■ **What is needed**
Restate the full listing word for word; images stay out of it.

■ **Source material**

--------------------------------

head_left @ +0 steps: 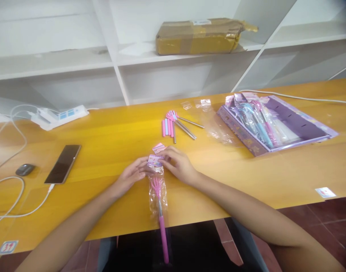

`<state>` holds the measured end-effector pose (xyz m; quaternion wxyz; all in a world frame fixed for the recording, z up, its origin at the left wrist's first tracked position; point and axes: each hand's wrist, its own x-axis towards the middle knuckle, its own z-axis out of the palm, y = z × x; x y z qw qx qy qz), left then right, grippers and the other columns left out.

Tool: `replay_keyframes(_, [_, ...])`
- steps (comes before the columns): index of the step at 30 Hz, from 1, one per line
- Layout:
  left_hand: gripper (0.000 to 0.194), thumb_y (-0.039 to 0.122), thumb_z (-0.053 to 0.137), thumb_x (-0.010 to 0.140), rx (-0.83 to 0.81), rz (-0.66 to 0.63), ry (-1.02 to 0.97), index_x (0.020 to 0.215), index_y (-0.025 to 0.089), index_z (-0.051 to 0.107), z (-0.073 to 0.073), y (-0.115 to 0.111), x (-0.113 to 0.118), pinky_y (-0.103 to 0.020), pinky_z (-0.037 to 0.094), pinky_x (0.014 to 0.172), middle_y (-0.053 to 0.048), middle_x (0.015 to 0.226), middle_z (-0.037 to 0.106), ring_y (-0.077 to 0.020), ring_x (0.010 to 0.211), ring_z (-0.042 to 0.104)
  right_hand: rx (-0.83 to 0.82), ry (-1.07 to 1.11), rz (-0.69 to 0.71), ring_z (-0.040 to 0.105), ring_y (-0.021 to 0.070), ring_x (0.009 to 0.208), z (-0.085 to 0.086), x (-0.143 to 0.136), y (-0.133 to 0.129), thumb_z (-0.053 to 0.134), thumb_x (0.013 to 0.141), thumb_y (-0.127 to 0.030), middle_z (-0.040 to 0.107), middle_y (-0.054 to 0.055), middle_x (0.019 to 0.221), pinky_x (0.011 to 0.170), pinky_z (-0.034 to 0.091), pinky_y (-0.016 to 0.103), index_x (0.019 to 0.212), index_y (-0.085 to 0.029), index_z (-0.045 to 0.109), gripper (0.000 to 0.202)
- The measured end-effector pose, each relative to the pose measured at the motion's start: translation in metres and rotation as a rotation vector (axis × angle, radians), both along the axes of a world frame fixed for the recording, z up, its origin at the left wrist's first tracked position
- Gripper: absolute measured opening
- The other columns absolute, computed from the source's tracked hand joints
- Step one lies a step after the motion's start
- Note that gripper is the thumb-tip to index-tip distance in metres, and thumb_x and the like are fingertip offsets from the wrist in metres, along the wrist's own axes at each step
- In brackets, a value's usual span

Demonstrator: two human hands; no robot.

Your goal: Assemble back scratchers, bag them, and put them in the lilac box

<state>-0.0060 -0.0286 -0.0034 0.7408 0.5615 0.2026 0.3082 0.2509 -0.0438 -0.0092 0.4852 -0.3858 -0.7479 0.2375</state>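
A pink back scratcher [163,236] lies in a clear plastic bag [152,202], its hand-shaped end towards the table's middle and its handle past the front edge. At the bag's top is a printed header card [154,161]. My left hand [133,172] pinches the card's left side. My right hand [178,164] grips the card's right side between thumb and fingers. Just beyond lies another pink card [159,147], partly behind my right fingers. Farther back are loose scratcher parts: pink claw heads [172,115] on metal rods [186,130], and pink and blue handles [167,127].
A purple display box [311,128] at the right holds several bagged scratchers [260,122]. Empty clear bags [218,126] lie beside it. At the left are a phone [63,164] on a cable, a dark mouse-like object [25,169] and a power strip [61,116]. A taped carton [198,37] sits on the shelf.
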Motion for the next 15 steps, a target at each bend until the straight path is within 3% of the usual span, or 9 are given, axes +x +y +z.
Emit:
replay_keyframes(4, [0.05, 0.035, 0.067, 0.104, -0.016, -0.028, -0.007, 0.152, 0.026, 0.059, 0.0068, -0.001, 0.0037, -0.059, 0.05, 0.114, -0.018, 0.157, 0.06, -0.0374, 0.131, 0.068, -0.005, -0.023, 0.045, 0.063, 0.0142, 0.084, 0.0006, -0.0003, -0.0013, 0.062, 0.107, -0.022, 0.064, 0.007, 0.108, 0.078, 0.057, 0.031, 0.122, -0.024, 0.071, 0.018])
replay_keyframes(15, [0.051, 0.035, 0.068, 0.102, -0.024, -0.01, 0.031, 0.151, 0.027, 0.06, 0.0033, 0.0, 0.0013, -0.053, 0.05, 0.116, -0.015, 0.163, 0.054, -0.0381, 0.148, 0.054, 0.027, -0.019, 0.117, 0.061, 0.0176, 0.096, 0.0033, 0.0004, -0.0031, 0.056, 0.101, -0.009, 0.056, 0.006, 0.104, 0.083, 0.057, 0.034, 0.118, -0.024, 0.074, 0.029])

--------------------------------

■ **Worked solution**
head_left @ +0 steps: 

`<state>` holds the measured end-effector pose (xyz m; quaternion wxyz; all in a world frame fixed for the recording, z up, its origin at the left wrist's first tracked position; point and axes: each hand's wrist, its own x-axis towards the middle knuckle, its own z-axis out of the palm, y = z × x; x y z qw qx qy qz), left then right, grippers and the other columns left out.

Tool: `replay_keyframes(_, [_, ...])`
- steps (comes before the columns): index of the step at 30 Hz, from 1, one per line
- Layout:
  left_hand: gripper (0.000 to 0.194), thumb_y (-0.039 to 0.122), thumb_z (-0.053 to 0.137), thumb_x (-0.010 to 0.140), rx (-0.83 to 0.81), rz (-0.66 to 0.63), ry (-1.02 to 0.97), index_x (0.020 to 0.215), index_y (-0.025 to 0.089), index_z (-0.051 to 0.107), z (-0.073 to 0.073), y (-0.115 to 0.111), x (-0.113 to 0.118), pinky_y (-0.103 to 0.020), pinky_z (-0.037 to 0.094), pinky_x (0.014 to 0.172), middle_y (-0.053 to 0.048), middle_x (0.015 to 0.226), middle_z (-0.037 to 0.106), ring_y (-0.077 to 0.020), ring_x (0.010 to 0.211), ring_z (-0.042 to 0.104)
  right_hand: rx (-0.83 to 0.82), ry (-1.07 to 1.11), rz (-0.69 to 0.71), ring_z (-0.040 to 0.105), ring_y (-0.021 to 0.070), ring_x (0.009 to 0.208), z (-0.085 to 0.086), x (-0.143 to 0.136), y (-0.133 to 0.129), thumb_z (-0.053 to 0.134), thumb_x (0.013 to 0.141), thumb_y (-0.127 to 0.030), middle_z (-0.040 to 0.107), middle_y (-0.054 to 0.055), middle_x (0.019 to 0.221), pinky_x (0.011 to 0.170), pinky_z (-0.034 to 0.091), pinky_y (-0.016 to 0.103), index_x (0.019 to 0.212), index_y (-0.085 to 0.029), index_z (-0.045 to 0.109), gripper (0.000 to 0.202)
- The measured end-effector pose, each relative to the pose measured at the motion's start: translation in metres and rotation as a rotation vector (axis × angle, radians), both along the axes of a world frame fixed for the recording, z up, its origin at the left wrist's first tracked position
- Gripper: absolute measured opening
- The other columns absolute, computed from the source's tracked hand joints
- Step one lies a step after the motion's start
- Note that gripper is the thumb-tip to index-tip distance in metres, and thumb_x and the like are fingertip offsets from the wrist in metres, along the wrist's own axes at each step
- In brackets, a value's usual span

Demonstrator: two human hands; no robot.

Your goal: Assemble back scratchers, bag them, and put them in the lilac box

<state>-0.0060 -0.0286 -0.0034 0.7408 0.5615 0.2026 0.3082 0.2509 -0.0438 -0.0092 0.4852 -0.3858 -0.7479 0.2375</state>
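A pink back scratcher [163,236] lies in a clear plastic bag [152,202], its hand-shaped end towards the table's middle and its handle past the front edge. At the bag's top is a printed header card [154,161]. My left hand [133,172] pinches the card's left side. My right hand [178,164] grips the card's right side between thumb and fingers. Just beyond lies another pink card [159,147], partly behind my right fingers. Farther back are loose scratcher parts: pink claw heads [172,115] on metal rods [186,130], and pink and blue handles [167,127].
A purple display box [311,128] at the right holds several bagged scratchers [260,122]. Empty clear bags [218,126] lie beside it. At the left are a phone [63,164] on a cable, a dark mouse-like object [25,169] and a power strip [61,116]. A taped carton [198,37] sits on the shelf.
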Motion for the next 15 steps, a target at each bend until the straight path is within 3% of the usual span, or 9 are given, axes +x +y +z.
Emit:
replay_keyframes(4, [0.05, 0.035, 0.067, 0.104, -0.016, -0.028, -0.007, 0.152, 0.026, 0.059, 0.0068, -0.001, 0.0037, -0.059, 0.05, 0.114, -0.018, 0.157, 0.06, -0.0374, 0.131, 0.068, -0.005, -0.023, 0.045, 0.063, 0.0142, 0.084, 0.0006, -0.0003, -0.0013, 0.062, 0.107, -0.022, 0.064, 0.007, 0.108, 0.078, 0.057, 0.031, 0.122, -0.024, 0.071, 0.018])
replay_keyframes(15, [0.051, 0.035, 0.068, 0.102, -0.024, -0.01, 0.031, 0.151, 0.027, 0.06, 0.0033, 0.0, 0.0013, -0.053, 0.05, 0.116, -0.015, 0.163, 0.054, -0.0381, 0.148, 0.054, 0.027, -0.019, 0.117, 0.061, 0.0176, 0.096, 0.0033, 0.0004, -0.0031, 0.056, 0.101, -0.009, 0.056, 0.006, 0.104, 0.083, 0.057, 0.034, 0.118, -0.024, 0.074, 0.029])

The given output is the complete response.